Zoho Corp founder and former CEO Sridhar Vembu warned Indian entrepreneurs against copying “Silicon Valley” business models and focus instead on building technology sovereignty in India. In his wide-ranging address at the Huddle Global startup event on Thursday, Vembu warned that India risked becoming a “training ground for Silicon Valley” if it continued to imitate the American venture capital ecosystem.
“All that we end up doing is be a big team or a training ground for Silicon Valley. We sell your raw material cheap, in our case brains, and buy the finished product expensive, which are the technology products.
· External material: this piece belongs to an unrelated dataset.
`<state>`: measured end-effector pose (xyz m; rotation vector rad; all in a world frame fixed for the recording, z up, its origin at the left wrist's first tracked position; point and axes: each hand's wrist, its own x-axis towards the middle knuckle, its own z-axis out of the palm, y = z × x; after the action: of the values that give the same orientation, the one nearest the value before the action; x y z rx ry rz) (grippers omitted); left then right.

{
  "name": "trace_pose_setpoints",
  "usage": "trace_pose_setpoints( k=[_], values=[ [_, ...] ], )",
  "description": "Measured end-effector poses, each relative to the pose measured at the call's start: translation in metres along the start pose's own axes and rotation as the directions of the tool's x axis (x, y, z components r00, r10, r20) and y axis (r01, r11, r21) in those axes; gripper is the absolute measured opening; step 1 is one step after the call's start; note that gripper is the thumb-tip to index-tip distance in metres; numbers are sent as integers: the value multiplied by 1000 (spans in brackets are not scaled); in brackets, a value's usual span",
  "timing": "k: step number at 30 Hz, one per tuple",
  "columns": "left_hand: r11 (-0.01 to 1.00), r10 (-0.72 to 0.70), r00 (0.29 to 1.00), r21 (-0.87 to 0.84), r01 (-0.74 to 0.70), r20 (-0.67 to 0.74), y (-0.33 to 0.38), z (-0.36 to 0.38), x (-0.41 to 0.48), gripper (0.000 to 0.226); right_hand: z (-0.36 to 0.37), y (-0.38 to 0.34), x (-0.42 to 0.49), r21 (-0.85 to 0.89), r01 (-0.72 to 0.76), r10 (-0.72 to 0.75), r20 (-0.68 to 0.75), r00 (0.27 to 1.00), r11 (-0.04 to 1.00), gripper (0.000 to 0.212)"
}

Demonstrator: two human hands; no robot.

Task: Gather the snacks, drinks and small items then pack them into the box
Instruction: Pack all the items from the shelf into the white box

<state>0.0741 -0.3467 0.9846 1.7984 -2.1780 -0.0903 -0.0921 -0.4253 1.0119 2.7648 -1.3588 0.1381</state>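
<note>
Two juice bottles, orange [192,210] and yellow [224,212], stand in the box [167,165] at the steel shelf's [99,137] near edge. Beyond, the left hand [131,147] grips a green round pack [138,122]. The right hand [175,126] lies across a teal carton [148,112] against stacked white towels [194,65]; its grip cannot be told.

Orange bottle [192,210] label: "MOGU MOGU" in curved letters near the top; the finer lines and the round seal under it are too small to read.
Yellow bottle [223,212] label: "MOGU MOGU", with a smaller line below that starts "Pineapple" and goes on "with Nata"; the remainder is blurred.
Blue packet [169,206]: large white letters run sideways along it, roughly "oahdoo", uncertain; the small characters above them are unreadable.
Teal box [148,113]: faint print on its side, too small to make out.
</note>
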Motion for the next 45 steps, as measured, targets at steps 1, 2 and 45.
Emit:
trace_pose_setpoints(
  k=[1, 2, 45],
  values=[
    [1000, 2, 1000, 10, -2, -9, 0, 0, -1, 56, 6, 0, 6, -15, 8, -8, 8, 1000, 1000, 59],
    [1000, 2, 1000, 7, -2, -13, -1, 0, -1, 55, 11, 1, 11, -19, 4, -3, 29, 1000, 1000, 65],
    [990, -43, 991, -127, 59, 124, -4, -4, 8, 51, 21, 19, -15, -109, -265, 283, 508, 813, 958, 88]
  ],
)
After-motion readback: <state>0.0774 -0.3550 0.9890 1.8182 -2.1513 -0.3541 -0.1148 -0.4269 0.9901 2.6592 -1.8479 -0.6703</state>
This is colonial economics to the core,” he said to a packed hall of founders, investors, and bureaucrats.
Vembu, one of India’s most vocal proponents of decentralised tech innovation, said India cannot have national sovereignty without technology sovereignty. “If we don’t gain control of critical technologies, we will forever be held hostage.”
Copying Foreign VC Models Has Failed India
“We’ve had venture capital in India for 30 years. Yet, we have not produced a single major global player,” he said, adding that copying the Silicon Valley model has not worked even in other regions within America.
To achieve technological independence, Vembu urged entrepreneurs to focus on designing chips in the country and study the models necessary for that. He pointed to the global shortage of high-end chips as an example of “digital colonialism.”
“All of India can get only 50,000 chips, no matter whether we are ready to pay or not. This is basically a form of digital colonialism and that’s why we should reject this,” he said, adding that the guts of a lot of GPUs are designed by Indians, both in India and in Silicon Valley, and yet India doesn’t get access to the product.
Focus on Chip Design
Earlier this year, Vembu invested in Kerala-based semiconductor startup Netrasemi in its Rs 107 crore Series A round, alongside Unicorn India Ventures, to design the next generation of chips in India. Zoho is also an investor in fabless semiconductor firm Signalchip.
Besides focusing on domestic chip production, Vembu emphasized Kerala as an emerging global R&D hub because of its quality of life and depth of talent. Across both Kerala and his home state, Tamil Nadu, Vembu is fostering research and development ecosystems with the local talent available.
Vembu, who mostly operates out of a small town in Tamil Nadu named Tenkasi, has often emphasised the need to move innovation ecosystems outside of the major metro cities and into rural areas.